Every line of the data that contains the string "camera" must be copied.

(Dataset content begins)

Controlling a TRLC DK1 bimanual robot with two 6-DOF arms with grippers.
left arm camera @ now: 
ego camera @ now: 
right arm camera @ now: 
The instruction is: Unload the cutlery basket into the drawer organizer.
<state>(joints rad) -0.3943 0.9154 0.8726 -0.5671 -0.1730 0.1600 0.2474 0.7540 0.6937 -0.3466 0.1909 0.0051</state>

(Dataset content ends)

**Response to this task**
left arm camera @ now: 
ego camera @ now: 
right arm camera @ now: 

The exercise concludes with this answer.